TASK DETAILS:
Go over the lines below, and when one contains the word "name", copy it.

INPUT MATERIAL:
══════════════════════════════

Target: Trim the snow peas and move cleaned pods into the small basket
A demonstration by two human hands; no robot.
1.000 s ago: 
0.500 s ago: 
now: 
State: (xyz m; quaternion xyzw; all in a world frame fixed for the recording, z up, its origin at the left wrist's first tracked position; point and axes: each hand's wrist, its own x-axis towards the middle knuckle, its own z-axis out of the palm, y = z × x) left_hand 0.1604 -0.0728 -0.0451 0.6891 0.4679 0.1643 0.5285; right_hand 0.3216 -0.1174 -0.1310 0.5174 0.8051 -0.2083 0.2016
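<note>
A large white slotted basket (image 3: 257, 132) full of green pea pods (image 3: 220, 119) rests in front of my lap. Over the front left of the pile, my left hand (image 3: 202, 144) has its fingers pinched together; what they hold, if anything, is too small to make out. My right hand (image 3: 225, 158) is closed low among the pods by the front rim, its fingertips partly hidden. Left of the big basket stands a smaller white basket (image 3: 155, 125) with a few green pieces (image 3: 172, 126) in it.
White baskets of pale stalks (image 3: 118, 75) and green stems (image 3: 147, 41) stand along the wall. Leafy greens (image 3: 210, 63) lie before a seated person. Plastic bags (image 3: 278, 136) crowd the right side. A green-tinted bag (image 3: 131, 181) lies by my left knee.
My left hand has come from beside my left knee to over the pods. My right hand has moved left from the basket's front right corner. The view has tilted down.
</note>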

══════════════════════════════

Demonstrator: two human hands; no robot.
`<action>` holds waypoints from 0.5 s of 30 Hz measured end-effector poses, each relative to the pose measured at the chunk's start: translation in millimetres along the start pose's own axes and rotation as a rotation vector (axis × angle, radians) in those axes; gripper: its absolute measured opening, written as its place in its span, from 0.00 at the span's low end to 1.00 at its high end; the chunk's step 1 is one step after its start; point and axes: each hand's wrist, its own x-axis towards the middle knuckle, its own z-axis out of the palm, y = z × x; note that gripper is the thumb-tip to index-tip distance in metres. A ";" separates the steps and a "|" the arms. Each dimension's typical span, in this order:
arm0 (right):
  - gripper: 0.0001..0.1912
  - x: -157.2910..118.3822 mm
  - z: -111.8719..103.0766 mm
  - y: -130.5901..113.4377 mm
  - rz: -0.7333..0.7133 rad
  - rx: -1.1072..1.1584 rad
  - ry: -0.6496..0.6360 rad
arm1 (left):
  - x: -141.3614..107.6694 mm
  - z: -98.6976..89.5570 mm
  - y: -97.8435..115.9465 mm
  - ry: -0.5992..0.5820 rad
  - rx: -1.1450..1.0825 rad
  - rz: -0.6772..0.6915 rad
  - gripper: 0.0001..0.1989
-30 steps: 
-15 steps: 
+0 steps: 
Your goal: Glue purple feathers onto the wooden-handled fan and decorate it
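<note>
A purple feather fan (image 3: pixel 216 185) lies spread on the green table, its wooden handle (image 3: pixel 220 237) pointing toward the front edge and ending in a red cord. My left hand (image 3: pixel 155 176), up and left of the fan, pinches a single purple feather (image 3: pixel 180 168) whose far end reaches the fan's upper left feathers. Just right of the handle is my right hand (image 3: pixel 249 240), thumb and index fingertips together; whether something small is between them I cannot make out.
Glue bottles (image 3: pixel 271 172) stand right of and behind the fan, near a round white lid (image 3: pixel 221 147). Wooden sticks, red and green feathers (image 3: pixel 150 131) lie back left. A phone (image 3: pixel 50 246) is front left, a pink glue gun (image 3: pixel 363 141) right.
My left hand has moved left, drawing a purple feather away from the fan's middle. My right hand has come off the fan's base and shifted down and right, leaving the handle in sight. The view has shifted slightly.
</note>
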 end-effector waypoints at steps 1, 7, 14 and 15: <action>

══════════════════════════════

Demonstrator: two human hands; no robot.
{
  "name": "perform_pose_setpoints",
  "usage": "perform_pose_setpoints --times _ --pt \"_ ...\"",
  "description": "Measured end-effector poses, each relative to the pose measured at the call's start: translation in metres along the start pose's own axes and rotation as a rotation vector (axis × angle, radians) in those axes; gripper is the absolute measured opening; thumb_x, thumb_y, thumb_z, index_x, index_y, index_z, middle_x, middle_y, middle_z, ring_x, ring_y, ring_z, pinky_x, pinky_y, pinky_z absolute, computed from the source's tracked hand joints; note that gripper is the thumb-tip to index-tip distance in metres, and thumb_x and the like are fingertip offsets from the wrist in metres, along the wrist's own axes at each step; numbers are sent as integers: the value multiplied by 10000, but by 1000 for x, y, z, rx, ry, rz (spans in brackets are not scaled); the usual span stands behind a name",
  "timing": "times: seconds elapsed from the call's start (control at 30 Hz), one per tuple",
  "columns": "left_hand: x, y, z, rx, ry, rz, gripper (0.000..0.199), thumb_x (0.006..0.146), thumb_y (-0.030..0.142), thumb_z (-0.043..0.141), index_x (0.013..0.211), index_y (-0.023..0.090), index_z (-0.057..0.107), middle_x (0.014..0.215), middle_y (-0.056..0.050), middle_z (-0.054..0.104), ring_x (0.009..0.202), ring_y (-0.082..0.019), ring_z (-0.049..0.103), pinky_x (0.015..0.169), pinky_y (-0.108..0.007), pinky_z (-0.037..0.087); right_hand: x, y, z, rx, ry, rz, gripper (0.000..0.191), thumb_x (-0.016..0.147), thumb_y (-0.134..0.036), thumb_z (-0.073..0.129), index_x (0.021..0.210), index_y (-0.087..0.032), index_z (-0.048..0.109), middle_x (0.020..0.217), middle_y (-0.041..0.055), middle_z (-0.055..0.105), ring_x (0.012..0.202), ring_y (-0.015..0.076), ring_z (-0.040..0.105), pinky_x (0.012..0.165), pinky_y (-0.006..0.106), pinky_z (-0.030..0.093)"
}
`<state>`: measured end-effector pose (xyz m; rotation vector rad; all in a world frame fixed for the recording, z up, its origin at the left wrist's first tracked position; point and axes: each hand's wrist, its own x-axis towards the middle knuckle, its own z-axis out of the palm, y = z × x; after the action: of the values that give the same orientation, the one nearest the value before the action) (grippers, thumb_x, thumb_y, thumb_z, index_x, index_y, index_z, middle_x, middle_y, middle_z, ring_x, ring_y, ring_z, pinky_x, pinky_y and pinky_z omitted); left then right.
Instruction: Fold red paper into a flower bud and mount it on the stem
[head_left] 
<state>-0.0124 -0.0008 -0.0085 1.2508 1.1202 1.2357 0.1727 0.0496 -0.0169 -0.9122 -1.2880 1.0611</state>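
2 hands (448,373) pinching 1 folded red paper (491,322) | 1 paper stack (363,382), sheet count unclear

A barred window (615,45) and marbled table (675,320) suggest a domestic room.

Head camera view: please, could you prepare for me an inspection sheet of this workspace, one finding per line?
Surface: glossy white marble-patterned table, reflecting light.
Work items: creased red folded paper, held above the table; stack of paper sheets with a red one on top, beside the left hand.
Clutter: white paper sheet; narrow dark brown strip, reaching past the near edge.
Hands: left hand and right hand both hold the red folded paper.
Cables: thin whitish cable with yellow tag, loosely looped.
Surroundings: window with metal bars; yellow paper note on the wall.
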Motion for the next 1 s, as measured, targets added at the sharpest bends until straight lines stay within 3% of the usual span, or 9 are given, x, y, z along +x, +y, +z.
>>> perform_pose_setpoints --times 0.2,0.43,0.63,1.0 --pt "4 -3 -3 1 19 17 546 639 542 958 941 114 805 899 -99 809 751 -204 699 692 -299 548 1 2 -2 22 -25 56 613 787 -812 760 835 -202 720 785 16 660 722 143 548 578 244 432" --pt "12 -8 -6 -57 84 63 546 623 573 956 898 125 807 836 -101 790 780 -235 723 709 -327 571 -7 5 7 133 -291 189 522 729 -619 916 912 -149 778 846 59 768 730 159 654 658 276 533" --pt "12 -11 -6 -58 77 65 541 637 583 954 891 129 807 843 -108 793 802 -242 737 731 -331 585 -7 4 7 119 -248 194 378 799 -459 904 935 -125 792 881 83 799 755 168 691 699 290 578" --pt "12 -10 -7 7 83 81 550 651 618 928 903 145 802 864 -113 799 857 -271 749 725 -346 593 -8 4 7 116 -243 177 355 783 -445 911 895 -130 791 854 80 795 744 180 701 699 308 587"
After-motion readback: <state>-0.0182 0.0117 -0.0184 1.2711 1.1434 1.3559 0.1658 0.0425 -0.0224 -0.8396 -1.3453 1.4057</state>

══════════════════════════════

TASK SOLUTION:
  "name": "perform_pose_setpoints",
  "description": "Measured end-effector poses, each relative to the pose measured at the call's start: translation in metres along the start pose's own axes and rotation as a rotation vector (axis × angle, radians) in those axes; gripper is the absolute measured opening; thumb_x, thumb_y, thumb_z, index_x, index_y, index_z, middle_x, middle_y, middle_z, ring_x, ring_y, ring_z, pinky_x, pinky_y, pinky_z absolute, computed from the source's tracked hand joints; note that gripper is the thumb-tip to index-tip distance in metres, and thumb_x and the like are fingertip offsets from the wrist in metres, along the wrist's own axes at each step; numbers are sent as integers: the value multiplied by 10000, but by 1000 for x, y, z, rx, ry, rz (spans in brackets are not scaled); the usual span stands behind a name",

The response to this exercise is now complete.